Remise_visuel_2007_2 La Remise is a trade winetasting  that groups together 30 or so wineries in the south of France (and one from Spain) who are all into "natural winemaking".  Matt and I went to the annual event last Monday with our friend Serge to check out what these wineries are up to.  What, you may ask is the definition of natural winemaking?  Well, I asked the same question to many of the vignerons/winemakers present.  The answers were varied, most seemed to be organic, but the main thread that ties them all together is that they use no sulfur during vinification and little or none at bottling.  This year's poster featured a vigneron walking a tight-rope, which is very apropos to this sort of winemaking.  I have to admit it's something that intrigues me, and something that we may just well toy with one day, but you have to be careful, because one can get burned.  So far, sulfur dioxide is the only preservative that has been proven effective in winemaking. It's anti-bacterial as well as anti-oxidative; meaning that it helps protect the wine against little creatures that want to turn it into something else!  My biggest problem with the use of SO2 is that most of what is available in the market is actually a petroleum byproduct that is collected in the smoke stacks of oil refineries and converted to liquid form.  You can imagine how stupid I felt when I read this for the first time on Alice Feiring's blog.  How could we be using something like this in our "natural wine"???  It turns out that we can get natural SO2, but there's no source for it in France.  It's supposedly available from someone in Italy but his production hasn't been approved for importation into France.  I've heard that you can get it in Germany too, so we're going to put our German importers on the trail so that we can try and get some here at La Gramière.

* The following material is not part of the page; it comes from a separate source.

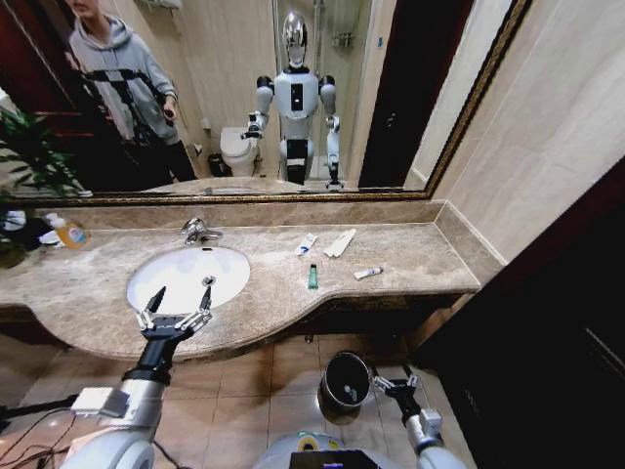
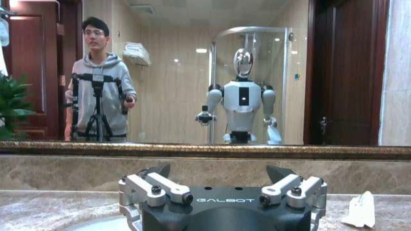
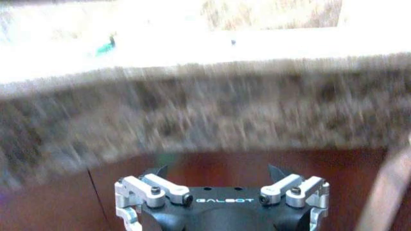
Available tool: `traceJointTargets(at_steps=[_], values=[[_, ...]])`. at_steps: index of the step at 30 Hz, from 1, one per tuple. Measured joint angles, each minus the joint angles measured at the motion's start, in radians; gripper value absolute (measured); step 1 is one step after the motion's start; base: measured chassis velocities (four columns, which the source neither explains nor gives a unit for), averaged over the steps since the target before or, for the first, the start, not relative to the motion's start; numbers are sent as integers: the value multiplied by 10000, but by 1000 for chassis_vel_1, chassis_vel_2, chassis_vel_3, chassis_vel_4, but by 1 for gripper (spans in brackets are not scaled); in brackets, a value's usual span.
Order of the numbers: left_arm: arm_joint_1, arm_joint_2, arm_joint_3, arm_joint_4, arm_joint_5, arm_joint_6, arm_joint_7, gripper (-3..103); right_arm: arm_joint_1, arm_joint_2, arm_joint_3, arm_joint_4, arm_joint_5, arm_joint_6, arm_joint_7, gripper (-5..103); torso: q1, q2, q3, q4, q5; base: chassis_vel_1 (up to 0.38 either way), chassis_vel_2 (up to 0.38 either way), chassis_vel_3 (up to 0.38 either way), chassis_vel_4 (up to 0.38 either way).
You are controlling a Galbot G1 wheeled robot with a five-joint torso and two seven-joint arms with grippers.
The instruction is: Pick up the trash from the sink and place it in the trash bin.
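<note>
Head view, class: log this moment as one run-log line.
left gripper: open, over sink front rim | right gripper: open, low beside trash bin | trash: green tube on counter

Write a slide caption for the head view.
Open left gripper at white oval sink; toiletry trash on beige marble counter.

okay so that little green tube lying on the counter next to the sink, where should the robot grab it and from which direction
Probably across the middle of the green tube, coming straight down from above. It lies flat on the marble surround, its long axis pointing roughly toward the mirror, with bare stone on both sides, so the fingers would close across its narrow width. The open left hand is nearest, over the sink's front rim.
</note>
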Motion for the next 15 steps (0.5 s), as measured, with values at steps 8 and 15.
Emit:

Anyway, back to the tasting...We tasted some wines that were great.  You would never know that they weren't made conventionally. We tasted some that were definitely at the limit of what would be considered drinkable, but it was all very interesting.  The atmosphere was a bit like a Harley rider get together. Several of the winemakers seemed to be as on the edge as their wines.  It sort of seemed like you needed to be part of the "club" to belong there.  I didn't take any pictures for you, since I already felt like we didn't quite fit in.  Unfortunately, we went late in the day when things were starting to wind down. People were itching to relax and have a few drinks themselves.  I think from now on I'll go to tastings like that first thing in the morning, when there may be less people. All in all, it was a good experience, but I didn't leave there feeling like we just "have" to stop using SO2 at all. We already use very small amounts.  It's definitely a viable way to make wine, I'm just not sure I'm willing to take those kinds of risks... My balance isn't that great anyway. I might just fall of that tight rope into the abyss, and that would not be good!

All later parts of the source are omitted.